(ASSIGNMENT): Every line of the data below needs to be reproduced exactly.
===== DATA LISTING
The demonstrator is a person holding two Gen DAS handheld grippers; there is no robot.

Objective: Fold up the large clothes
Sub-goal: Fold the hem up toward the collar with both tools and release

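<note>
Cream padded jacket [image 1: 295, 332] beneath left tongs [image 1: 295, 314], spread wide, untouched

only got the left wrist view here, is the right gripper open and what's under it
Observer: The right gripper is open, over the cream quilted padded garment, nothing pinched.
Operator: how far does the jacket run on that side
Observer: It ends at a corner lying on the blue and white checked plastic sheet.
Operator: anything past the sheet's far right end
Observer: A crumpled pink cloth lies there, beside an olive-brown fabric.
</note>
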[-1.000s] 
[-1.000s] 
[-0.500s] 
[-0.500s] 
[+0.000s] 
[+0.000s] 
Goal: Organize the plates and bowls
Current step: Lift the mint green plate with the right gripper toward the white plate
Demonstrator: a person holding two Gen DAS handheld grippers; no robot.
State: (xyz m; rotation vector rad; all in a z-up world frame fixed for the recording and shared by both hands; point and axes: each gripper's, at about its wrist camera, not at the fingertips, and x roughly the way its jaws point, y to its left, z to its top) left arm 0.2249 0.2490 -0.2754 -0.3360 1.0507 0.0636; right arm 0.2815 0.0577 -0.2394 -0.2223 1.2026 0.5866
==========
(RESULT):
The demonstrator is a person holding two Gen DAS handheld grippers; there is no robot.

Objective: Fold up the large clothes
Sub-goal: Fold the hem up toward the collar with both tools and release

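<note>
Cream padded jacket [image 1: 295, 332] beneath left tongs [image 1: 295, 314], spread wide, untouched

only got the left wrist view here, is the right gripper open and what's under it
Observer: The right gripper is open, over the cream quilted padded garment, nothing pinched.
Operator: how far does the jacket run on that side
Observer: It ends at a corner lying on the blue and white checked plastic sheet.
Operator: anything past the sheet's far right end
Observer: A crumpled pink cloth lies there, beside an olive-brown fabric.
</note>
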[-1.000s] 
[-1.000s] 
[-0.500s] 
[-0.500s] 
[+0.000s] 
[+0.000s] 
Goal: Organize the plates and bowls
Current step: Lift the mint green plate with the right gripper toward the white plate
Demonstrator: a person holding two Gen DAS handheld grippers; no robot.
State: (xyz m; rotation vector rad; all in a z-up world frame fixed for the recording and shared by both hands; point and axes: each gripper's, at about its wrist camera, not at the fingertips, and x roughly the way its jaws point, y to its left, z to its top) left arm 0.2249 0.2490 -0.2754 -0.3360 1.0507 0.0636; right arm 0.2815 0.0577 -0.2394 -0.2223 1.2026 0.5866

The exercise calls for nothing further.